MIN. WANG: Yes. I fully agree with your question. What we’re discussing today, which is third generation defense industrial cooperation, was brought up by Dr. Hamre last fall. And when I heard that, I just fully agree with it. And I started, even though small, I just started right away. So far we’ve been saying that the second-generation defense industrial cooperation, but for T-50 we incorporated some of the U.S. technologies. And we are advancing into the third countries with this product. Of course, U.S. and ROK relation in cooperation may materialize and more efficiently in other countries. And I think it is always possible for us to go into – or advance into a third country with our cooperation. Thank you.

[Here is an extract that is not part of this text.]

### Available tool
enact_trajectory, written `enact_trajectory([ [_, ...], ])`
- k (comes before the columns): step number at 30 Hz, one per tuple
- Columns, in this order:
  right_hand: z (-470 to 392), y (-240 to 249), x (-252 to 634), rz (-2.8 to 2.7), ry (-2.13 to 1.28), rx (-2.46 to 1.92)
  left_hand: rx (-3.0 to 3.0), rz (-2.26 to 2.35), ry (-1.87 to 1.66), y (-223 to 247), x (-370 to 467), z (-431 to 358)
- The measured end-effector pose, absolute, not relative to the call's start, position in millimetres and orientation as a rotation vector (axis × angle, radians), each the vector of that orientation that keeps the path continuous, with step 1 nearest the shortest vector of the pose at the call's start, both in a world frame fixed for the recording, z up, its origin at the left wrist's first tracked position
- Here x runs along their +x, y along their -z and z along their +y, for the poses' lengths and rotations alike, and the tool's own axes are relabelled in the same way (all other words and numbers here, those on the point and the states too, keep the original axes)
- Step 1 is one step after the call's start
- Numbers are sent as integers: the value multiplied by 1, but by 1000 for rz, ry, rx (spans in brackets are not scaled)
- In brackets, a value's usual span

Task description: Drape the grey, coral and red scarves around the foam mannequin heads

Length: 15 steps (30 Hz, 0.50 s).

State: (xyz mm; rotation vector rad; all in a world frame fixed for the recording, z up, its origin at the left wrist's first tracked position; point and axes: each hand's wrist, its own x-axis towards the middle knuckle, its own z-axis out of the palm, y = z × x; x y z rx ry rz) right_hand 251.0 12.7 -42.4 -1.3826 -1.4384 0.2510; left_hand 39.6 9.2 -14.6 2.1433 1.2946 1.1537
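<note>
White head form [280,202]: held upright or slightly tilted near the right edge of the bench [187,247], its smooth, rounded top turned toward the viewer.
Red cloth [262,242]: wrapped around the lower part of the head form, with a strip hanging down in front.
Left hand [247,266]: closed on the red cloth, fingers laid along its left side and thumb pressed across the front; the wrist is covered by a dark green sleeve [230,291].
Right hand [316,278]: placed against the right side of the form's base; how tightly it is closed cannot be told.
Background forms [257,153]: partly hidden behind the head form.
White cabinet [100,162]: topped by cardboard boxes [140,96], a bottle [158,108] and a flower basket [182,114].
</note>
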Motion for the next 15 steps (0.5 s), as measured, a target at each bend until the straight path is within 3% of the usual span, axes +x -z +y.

MR. FAHEY: You know, I agree. You know, you think about it. And sometimes the complexities of coming up with a joint development and production program, in a lot of instances it’s the – it’s the timing of need, right? If you think about it even within the United States across services, you know, sometimes the Army wants something before the Marine Corps, even though it’s the same capability. So that’s where, when I talked about picking the few where we both know that we have a capability need now and into the future, and then how do we do the concept of operations together? And then instead of building the development program, and then figure out the integrated industrial base, the challenge on that is the timing of both of us needing the capability at the same time. That’s part of the complexity of it.
MR. HUNTER: I’d like to turn now to our audience for questions. We got a good group today. If you have a question, please raise your hand. We’ll bring a microphone around. Tell us who you are and ask a brief question. We’ll start here in the front.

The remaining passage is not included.